The story is about the eccentric Emily Grierson, a reclusive woman in a Southern town who kept an extraordinary secret. She never married. She never had any suitors. Her father drove them away with a horsewhip. When he died, she seemed to be in denial. She refused to even let people in for several days.
After Emily’s father died, things got stranger. Emily had a suitor, Homer, but he suddenly stopped coming around. Emily was never seen outside the house. One day there was a terrible smell. The people could not even get Emily to open the door, and it was rude to suggest to a lady that her house smelled, so they broke in and sprinkled lime.
Emily refused to pay taxes, saying that her father had loaned money to the town. She would take no for an answer. The townspeople had nothing on Emily. They couldn't get her to pay taxes, and they couldn't get her to come out of her house.

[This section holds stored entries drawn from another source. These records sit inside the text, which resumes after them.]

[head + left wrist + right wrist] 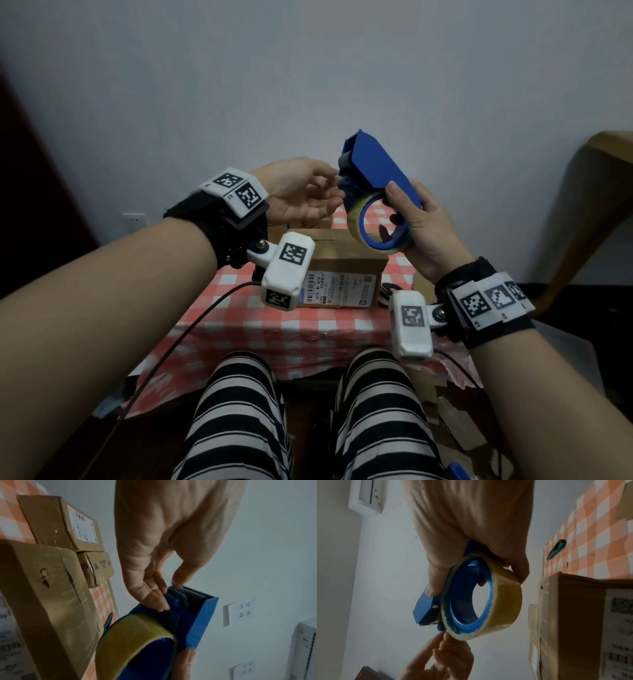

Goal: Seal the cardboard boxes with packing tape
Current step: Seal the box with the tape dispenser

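Under raised dispenser point(373, 171), labelled box point(339, 274), checked cloth point(239, 318)

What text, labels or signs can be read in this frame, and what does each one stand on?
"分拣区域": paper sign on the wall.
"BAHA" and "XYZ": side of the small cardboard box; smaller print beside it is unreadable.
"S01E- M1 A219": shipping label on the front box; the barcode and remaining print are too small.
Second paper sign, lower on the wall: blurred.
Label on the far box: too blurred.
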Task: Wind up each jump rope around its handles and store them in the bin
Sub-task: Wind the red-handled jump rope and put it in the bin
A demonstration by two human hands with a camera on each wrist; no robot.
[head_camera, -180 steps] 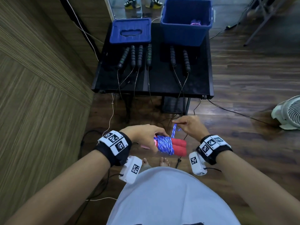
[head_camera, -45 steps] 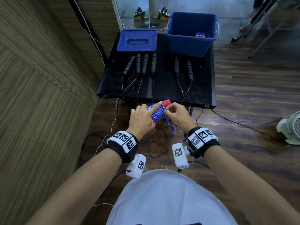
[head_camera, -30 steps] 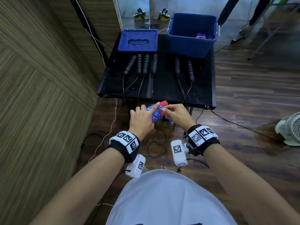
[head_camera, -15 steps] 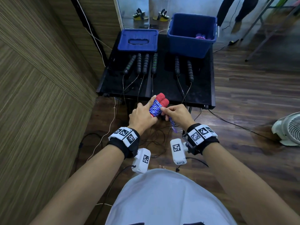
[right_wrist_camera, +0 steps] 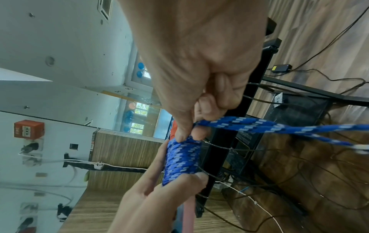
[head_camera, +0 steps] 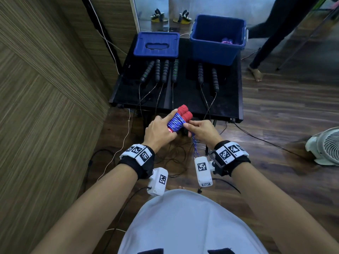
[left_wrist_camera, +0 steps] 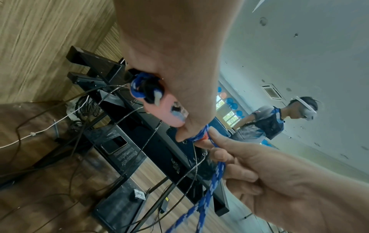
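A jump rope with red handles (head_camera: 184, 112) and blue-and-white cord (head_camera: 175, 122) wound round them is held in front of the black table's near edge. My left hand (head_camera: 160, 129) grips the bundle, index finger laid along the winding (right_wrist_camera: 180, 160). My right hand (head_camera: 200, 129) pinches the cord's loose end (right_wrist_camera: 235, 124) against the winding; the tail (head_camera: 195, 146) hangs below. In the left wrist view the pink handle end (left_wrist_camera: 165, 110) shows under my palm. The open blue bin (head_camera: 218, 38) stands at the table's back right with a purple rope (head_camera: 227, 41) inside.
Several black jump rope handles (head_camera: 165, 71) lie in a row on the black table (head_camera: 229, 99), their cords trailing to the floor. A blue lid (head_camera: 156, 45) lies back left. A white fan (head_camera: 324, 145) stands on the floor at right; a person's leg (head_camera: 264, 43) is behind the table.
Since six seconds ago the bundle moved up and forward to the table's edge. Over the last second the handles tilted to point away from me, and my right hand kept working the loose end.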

When Emily finally dies, the townspeople get to see the inside of her house at last. It is a shock. They find Homer’s body in bed, in “the attitude of an embrace.” It is clear she has been lying beside him.
What was left of him, rotted beneath what was left of the nightshirt, had become inextricable from the bed in which he lay; and upon him and upon the pillow beside him lay that even coating of the patient and biding dust.
Of course, there would be much speculation about exactly what happened to Homer. How did he end up dead in bed next to Emily? It is not too much of a stretch to assume that she killed him. Emily lived a sad and lonely life. Her father smothered her and drove everyone away from her, and she could not stand the thought of Homer leaving too.